Built at the turn of the 16th century to guard the former border of France and Catalonia, the Fortress of Salses boasts a strategic location between the Corbières Mountains and the coastal lake of Étang de Salses. Remarkably preserved, it’s notable for its medieval architecture and impressive fortifications.
The Montpellier Zoo (Zoo de Montpellier) covers 80 hectares (198 acres) just north of the city center. Opened in 1964, the zoo has the look and feel of a safari park with open enclosures where most of the wild animals roam free. With 120 species and 1,104 animals, the zoo covers a lot of ground, from zebra and lions to lizards and birds.
Housed within an old apothecary, this small two-room museum spotlights the pharmaceutical history of Montpellier, a city with a long-standing medical heritage. Exhibits include ceramic pots, barrels, mortars, and other vessels and tools—made mostly in Montpellier and used to make and store various medical remedies and antidotes.
Planet Ocean Montpellier is located in Montpellier, on the French Mediterranean coast. The second most visited tourist site in the Languedoc-Roussillon area is home to over 3500 animals of 400 species originating from all the seas and oceans around the globe. From the Mediterranean wonders to the depths of the Indian Ocean, from the South African splendors to the Atlantic Ocean and the Amazon—nothing is off limits at the Aquarium Mare Nostrum’s 33 basins.
More than just an aquarium, the museum features a sea storm and a 3D underwater exploration simulator –the only ones in Europe– as well as France’s largest covered basin in France, which is 10 meters high and 18 meters wide. The most sought-after species are, unsurprisingly, the African penguin, the coral reefs and the multicolored fishes of the southern seas.

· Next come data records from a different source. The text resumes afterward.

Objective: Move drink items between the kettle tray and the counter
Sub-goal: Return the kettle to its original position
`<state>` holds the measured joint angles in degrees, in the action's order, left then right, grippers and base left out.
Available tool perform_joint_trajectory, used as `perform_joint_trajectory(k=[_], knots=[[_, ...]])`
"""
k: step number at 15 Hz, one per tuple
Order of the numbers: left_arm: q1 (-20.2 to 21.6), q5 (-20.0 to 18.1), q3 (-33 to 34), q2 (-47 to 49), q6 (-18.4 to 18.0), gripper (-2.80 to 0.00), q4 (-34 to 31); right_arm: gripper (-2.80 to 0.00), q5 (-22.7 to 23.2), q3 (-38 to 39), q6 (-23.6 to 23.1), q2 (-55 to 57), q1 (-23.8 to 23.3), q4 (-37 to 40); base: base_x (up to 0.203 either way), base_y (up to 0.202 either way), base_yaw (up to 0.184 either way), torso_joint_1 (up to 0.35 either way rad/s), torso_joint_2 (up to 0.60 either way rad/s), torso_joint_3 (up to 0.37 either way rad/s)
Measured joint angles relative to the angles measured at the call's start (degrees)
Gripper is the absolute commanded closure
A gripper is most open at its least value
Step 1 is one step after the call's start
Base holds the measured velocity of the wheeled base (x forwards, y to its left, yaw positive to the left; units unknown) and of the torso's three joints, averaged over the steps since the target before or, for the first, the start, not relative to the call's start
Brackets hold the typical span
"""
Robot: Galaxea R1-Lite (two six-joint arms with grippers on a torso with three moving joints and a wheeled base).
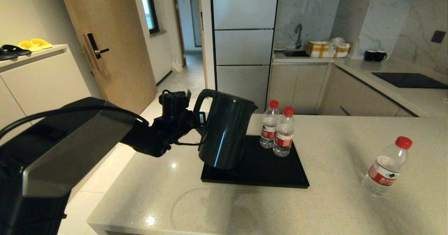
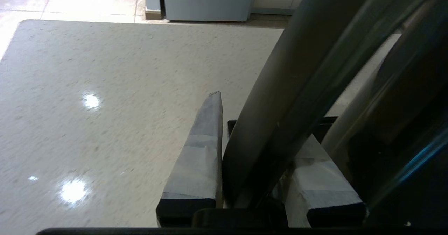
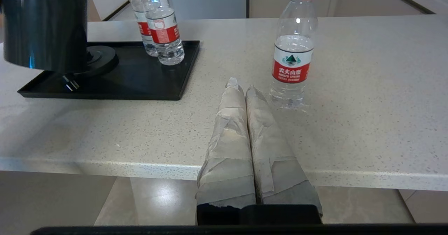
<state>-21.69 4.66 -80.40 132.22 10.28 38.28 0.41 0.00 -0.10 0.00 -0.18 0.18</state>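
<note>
- Head view, far left: a cream cabinet [image 1: 42, 77] stands by the wall with yellow and black shoes [image 1: 24, 47] on top
- Next comes the left arm, a big black arm that reaches out over the near left part of the counter [image 1: 245, 207]
- At its tip, the left gripper [image 2: 257, 158] is pinching the loop handle of the kettle [image 1: 224, 130]. In the left wrist view the dark handle sits between its two taped fingers [image 2: 201, 158]
- The kettle is tall and black. It is lifted up and tilted, with its top leaning to the right, and it hangs over the left end of the kettle tray [image 1: 273, 175]
- In the right wrist view the round black base disc [image 3: 99, 58] on the tray is bare, and the kettle's bottom is up in the air above it
- The tray is flat and black and lies in the middle of the counter
- Two water bottles [image 1: 278, 130] with red caps stand up straight at the far side of the tray, touching each other
- Farther right, a third water bottle [image 1: 386, 166] stands alone on the counter, well apart from the tray
- The right gripper [image 3: 243, 86] is near that lone bottle, just beside it but not touching. Its two taped fingers are pressed together and hold nothing
- Far back on the right are two small black mugs [image 1: 374, 55] and a black cooktop [image 1: 409, 80]
</note>
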Motion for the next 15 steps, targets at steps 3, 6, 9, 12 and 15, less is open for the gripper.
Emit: perform_joint_trajectory(k=[3, 6, 9, 12, 15], knots=[[-0.1, 0.4, -5.4, 1.9, 0.1, 0.00, -3.0, 0.00, 0.0, 0.0, 0.0, 0.0, 0.0, 0.0, 0.000, 0.000, 0.000, 0.000, 0.00, 0.000], [0.0, 2.0, -7.4, 1.9, 0.2, 0.00, -4.0, 0.00, 0.0, 0.0, 0.0, 0.0, 0.0, 0.0, 0.000, 0.000, 0.000, 0.000, 0.00, 0.000], [-0.1, 2.2, -6.9, 0.0, 0.2, 0.00, -4.9, 0.00, 0.0, 0.0, 0.0, 0.0, 0.0, 0.0, 0.000, 0.000, 0.000, 0.000, 0.00, 0.000], [-0.7, 2.4, -6.8, -0.6, 0.4, 0.00, -4.6, 0.00, 0.0, 0.0, 0.0, 0.0, 0.0, 0.0, 0.000, 0.000, 0.000, 0.000, 0.00, 0.000], [-1.1, 2.4, -6.4, -0.6, 0.5, 0.00, -4.2, 0.00, 0.0, 0.0, 0.0, 0.0, 0.0, 0.0, 0.000, 0.000, 0.000, 0.000, 0.00, 0.000]])
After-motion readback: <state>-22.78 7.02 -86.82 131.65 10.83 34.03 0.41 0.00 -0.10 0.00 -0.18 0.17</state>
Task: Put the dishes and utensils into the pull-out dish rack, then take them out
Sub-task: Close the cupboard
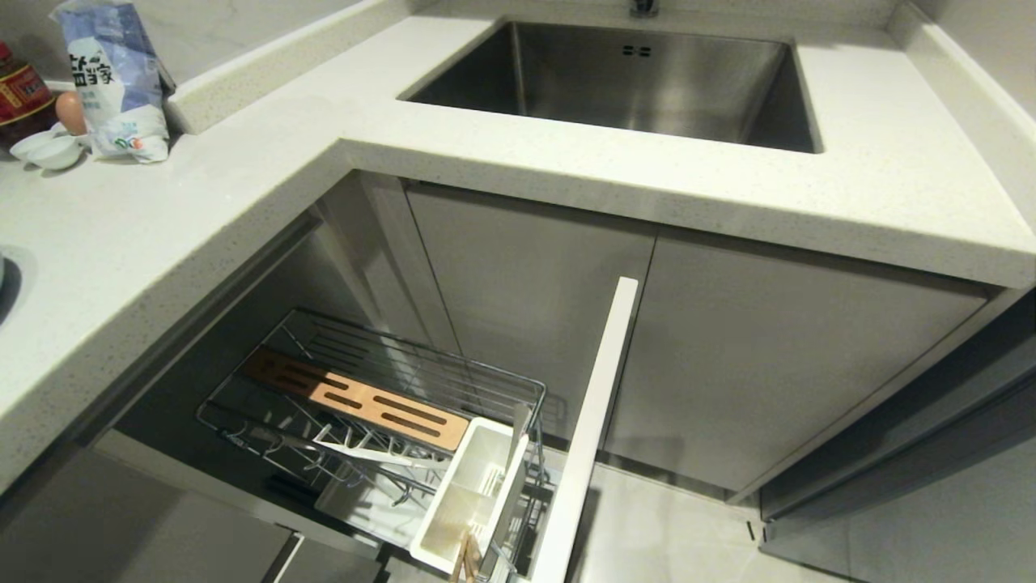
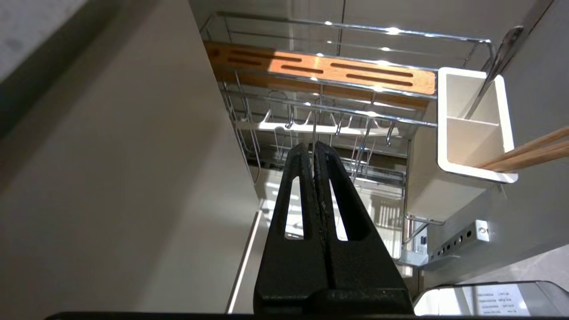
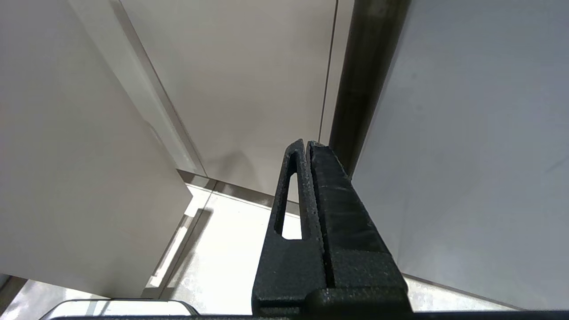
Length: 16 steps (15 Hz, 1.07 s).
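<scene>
Chrome rack (image 1: 388, 380) stands pulled out before you, chopsticks (image 2: 529, 153) and spoon (image 2: 500, 58) in its caddy (image 2: 473, 129). Your left end effector (image 2: 314, 149) hangs clamped empty; the right end effector (image 3: 306, 146) likewise.

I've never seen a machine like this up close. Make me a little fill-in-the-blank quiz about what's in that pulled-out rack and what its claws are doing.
1. The chopsticks stand in the white ____ of the pull-out dish rack.
2. The fingers of the left claw are pressed ____.
3. The rack's slotted strip is made of ____.
4. The right claw holds ____.

Missing words: caddy; shut; wood; nothing
</scene>
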### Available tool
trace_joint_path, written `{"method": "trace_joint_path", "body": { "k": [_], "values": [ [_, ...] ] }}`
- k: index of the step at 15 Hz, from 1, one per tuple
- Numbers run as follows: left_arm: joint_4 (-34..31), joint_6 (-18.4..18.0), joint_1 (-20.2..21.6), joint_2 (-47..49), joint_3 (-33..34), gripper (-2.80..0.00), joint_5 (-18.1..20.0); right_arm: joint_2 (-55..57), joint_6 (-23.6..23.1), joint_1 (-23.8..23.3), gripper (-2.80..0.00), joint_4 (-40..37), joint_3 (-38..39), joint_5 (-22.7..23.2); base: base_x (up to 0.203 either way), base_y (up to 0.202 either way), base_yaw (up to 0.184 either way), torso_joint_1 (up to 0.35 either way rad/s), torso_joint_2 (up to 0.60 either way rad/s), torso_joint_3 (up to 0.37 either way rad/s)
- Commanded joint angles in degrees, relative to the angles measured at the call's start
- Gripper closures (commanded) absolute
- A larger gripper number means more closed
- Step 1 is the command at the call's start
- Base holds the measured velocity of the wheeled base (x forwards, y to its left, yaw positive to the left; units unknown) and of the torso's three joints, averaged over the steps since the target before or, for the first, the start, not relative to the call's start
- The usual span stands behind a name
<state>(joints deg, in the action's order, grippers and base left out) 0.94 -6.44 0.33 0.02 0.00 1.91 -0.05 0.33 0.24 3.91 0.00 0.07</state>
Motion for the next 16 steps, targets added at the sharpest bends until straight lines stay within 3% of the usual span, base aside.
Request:
{"method": "trace_joint_path", "body": {
  "k": [1, 9, 16],
  "values": [
    [0.11, 0.04, 0.02, 0.05, 0.7, 0.0, -0.03, -0.04, 0.02, 0.02, 0.0, 0.04, 1.32, 0.01, 0.0, 0.0, 0.0, 0.0, 0.0, 0.0],
    [0.11, -0.26, 0.02, 0.05, 0.7, 0.0, 0.04, -0.04, 0.02, 0.02, 0.0, 0.04, 1.32, 0.01, 0.0, 0.0, 0.0, 0.0, 0.0, 0.004],
    [0.2, 0.02, 0.02, 0.06, 0.7, 0.0, 0.2, -0.04, 0.02, 0.02, 0.0, 0.04, 1.32, 0.01, 0.0, 0.0, 0.0, 0.003, 0.0, 0.17]
  ]
}}
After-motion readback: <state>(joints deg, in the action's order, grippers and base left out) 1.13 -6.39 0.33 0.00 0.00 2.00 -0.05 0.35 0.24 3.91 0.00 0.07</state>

UNESCO World Heritage-listed Arles is often called the ‘soul of Provence’, a photogenic city with a history stretching back 2,500 years and crammed with Roman remains; their extent indicate the importance of the city in Roman times – thanks to its position on the navigable River Rhône – and include an arena, theater and bath complexes. Arles fell from importance around 480 AD but by medieval times was once more a power to be reckoned with, as is proven by the city’s Romanesque masterpiece church of St-Trophime. The priceless collection of Roman artifacts discovered in the region are housed in the sleek, cobalt-blue triangular Arles Museum of Antiquity (Musée Départemental Arles Antique), designed by Henri Ciriani and opened in 1995.
Among its treasures, the museum displays a large collection of antiquities, including monumental Roman sculptures, pagan and Christian art and several stunning mosaics. Center stage goes to the model of the water mills that operated in Roman times at Barbegal, thought to be the most complex in ancient times; and the 2,000-year-old barge Arles-Rhône 3, found in the River Rhône and accompanied by a video about its painstaking restoration.
Founded in 1989, the Seaquarium offers visitors young and old the chance to get up close and personal with hundreds of rare marine species. Located in the coastal town of Le Grau-du-Roi, near Montpellier, the aquarium is divided into multiple exhibit spaces and is particularly well-known for its extensive shark display.
A water park unlike any other, Frenzy Palace Water Jump—located in Torreilles, near Perpignan—caters to extreme sports enthusiasts, water slide lovers, and those looking for a one-of-a-kind way to beat the summer heat. BMX tracks, vertiginous slides, and other activities will have visitors soaring through the air.